The observation was disconcerting. Especially since McClary’s seven-year-old nephew also lived in the southwest Detroit bungalow. But the 28-year-old chose not to overthink it. Detroit Property Exchange, owned by controversial landlord Michael Kelly, had commissioned the inspection after getting a ticket from the city of Detroit — a ticket specifically for renting a property without a certificate of compliance confirming it was lead free, as required under the city’s rental ordinance. Surely, with the city breathing down its back, the company would make changes — or at least inform McClary and his family — if the problem went beyond the front door. They had heard nothing since the inspection on July 22. The Detroiter reasoned the silence was a confirmation of safety.

He shouldn’t have.

Forwarded to the 7 Action Investigators by a former Detroit Property Exchange employee, the inspector's report detailed remarkable and vast traces of lead; surfaces that in some cases had lead levels 66,000 times higher than today’s legal limit.

"I had some of the highest readings I had ever seen in any inspection that I’d ever done," Bryant Piotrowski, the inspector who completed the assessment, said in a phone interview with 7 Action News last week. "There was lead all over the place."

Despite the striking numbers, Kelly’s company did nothing. It made no mention of the report, according to McClary. It didn't attempt any of Piotrowski's abatement recommendations. And notably, when the city of Detroit ultimately issued a judgment against the company — totaling over $2,000 — for failing to register the rental and get a certificate of compliance, the company ignored both the fine and mandate for a correction.

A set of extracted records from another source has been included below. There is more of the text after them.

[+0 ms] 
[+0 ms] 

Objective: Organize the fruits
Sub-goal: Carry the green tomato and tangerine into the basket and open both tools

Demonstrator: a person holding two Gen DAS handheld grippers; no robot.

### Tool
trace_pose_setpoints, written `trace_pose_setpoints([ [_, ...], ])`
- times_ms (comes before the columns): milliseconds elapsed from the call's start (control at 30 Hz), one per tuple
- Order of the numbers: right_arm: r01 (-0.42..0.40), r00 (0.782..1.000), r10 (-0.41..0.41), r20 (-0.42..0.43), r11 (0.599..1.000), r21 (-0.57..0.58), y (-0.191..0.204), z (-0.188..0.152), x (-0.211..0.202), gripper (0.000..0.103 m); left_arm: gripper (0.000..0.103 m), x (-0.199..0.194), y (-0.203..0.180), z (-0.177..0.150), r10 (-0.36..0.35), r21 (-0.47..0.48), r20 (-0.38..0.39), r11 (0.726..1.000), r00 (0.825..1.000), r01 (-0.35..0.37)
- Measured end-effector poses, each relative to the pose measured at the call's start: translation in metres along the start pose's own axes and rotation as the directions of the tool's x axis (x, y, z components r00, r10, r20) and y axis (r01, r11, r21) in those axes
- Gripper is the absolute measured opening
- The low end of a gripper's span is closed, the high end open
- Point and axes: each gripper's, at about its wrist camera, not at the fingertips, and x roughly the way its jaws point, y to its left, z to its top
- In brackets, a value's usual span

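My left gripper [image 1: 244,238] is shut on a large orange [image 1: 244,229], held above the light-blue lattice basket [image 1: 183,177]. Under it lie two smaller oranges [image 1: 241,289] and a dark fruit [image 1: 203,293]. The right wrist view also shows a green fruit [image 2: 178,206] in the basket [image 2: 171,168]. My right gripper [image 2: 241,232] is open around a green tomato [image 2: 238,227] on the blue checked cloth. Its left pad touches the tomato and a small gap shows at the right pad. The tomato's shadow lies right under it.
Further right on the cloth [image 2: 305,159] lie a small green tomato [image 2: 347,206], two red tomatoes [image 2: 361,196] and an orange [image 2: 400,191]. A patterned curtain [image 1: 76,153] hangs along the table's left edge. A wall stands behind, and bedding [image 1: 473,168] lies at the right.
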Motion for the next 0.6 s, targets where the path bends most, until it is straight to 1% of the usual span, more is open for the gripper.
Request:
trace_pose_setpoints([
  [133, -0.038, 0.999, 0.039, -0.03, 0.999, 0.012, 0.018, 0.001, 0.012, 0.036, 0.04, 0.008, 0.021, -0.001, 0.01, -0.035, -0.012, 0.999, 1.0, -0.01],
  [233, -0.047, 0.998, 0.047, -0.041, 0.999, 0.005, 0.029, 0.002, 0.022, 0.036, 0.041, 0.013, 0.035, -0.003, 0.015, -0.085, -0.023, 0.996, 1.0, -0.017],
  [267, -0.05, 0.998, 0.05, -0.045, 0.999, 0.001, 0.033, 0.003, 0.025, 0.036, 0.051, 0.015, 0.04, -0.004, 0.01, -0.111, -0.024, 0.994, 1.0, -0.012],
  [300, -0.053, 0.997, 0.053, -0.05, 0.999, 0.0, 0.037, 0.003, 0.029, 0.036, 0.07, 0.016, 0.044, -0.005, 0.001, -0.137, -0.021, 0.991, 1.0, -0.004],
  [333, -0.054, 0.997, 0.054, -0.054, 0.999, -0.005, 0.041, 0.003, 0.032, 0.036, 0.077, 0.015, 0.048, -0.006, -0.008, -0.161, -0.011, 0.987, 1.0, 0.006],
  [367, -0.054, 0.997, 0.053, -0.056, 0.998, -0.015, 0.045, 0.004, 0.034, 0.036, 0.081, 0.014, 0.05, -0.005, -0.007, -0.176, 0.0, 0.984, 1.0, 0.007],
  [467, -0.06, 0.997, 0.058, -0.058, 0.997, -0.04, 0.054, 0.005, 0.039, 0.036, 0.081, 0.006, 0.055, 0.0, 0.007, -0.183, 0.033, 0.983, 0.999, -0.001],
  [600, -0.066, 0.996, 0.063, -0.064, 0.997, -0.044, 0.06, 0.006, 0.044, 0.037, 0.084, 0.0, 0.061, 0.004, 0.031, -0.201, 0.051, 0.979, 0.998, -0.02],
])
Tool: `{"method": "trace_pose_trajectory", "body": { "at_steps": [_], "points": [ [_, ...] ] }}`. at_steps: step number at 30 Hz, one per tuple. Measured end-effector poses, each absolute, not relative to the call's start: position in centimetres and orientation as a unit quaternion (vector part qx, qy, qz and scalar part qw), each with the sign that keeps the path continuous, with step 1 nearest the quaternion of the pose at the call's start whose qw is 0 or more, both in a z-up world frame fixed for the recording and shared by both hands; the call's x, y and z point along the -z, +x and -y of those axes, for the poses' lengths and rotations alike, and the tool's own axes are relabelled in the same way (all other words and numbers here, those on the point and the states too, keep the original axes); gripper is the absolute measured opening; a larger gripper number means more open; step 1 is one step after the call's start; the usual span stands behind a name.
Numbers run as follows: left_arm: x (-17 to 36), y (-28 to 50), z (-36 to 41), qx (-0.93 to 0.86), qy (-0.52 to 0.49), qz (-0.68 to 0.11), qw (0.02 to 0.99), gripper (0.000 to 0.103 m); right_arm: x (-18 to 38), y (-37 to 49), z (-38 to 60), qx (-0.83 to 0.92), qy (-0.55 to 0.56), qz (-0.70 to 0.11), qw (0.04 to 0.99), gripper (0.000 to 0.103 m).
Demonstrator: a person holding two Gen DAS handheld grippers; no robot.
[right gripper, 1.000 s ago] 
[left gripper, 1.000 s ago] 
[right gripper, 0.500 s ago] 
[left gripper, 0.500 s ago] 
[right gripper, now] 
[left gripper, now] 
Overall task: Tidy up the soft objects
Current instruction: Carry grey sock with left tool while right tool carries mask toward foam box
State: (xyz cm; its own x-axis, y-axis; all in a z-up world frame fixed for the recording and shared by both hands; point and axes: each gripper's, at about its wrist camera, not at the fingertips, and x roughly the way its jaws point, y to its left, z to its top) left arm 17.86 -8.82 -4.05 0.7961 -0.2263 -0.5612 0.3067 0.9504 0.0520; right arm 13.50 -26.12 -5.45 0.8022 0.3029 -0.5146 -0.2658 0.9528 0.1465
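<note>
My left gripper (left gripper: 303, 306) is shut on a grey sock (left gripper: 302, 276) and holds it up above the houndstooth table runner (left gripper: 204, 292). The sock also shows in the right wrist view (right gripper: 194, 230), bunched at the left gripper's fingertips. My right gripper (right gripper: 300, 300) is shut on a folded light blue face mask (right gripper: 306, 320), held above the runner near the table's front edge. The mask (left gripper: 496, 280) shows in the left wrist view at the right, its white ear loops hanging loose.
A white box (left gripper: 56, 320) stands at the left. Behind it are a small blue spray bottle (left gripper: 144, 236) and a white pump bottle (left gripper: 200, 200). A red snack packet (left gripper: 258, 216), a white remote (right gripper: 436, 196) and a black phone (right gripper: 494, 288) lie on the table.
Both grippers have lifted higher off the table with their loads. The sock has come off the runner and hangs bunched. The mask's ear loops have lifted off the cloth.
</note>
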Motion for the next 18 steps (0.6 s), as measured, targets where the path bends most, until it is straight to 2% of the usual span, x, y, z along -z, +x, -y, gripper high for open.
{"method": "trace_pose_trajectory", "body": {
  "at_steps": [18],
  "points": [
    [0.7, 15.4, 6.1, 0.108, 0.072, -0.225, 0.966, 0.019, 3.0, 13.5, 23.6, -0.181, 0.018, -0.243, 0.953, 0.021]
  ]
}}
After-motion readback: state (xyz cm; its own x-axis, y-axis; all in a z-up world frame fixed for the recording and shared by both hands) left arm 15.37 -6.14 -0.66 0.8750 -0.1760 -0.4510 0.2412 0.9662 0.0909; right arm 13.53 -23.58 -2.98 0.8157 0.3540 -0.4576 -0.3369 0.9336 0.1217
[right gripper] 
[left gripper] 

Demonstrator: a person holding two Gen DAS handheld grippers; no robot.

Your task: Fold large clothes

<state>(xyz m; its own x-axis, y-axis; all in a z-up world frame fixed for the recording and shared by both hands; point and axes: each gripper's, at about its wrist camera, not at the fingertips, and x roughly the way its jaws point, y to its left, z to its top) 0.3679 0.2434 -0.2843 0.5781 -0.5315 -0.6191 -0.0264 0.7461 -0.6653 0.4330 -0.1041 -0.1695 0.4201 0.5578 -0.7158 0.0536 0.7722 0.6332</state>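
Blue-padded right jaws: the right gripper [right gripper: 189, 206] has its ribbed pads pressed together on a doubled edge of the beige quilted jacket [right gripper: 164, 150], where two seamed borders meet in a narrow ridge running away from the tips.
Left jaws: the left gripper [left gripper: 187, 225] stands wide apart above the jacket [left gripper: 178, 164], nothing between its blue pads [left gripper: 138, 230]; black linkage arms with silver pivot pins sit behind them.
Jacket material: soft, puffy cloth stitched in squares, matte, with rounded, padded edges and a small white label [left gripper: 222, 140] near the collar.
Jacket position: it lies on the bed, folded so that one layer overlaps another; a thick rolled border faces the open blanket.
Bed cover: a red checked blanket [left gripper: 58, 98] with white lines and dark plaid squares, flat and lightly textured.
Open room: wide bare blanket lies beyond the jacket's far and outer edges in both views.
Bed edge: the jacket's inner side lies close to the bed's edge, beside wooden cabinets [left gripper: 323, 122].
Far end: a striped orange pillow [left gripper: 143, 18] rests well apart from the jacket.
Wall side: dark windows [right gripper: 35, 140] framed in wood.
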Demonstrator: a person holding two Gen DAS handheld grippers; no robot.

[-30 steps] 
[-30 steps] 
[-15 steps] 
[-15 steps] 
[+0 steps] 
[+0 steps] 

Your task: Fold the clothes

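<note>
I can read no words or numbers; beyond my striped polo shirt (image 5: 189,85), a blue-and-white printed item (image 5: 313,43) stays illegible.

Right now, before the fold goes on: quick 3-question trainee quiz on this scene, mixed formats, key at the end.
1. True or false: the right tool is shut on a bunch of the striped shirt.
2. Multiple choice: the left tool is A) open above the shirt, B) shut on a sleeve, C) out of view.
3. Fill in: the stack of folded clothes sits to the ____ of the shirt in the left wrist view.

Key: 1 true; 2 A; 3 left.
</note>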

Related: More than $2M of debt has been erased for Michael Kelly. Can the city reign in the property owner?
Related: Council fumes over deal to forgive landlord's $1M tax bill, blight violations
Related: A Detroit landlord is being sued for 'predatory contracts.' The city forgave $1M in unpaid property taxes

Today, six months later, the house still lacks a lead clearance or a certificate of compliance, it is still not registered as a rental, and McClary, who was informed of the inspection results by 7 Action News in January, has continued to make his monthly rent payments of $500.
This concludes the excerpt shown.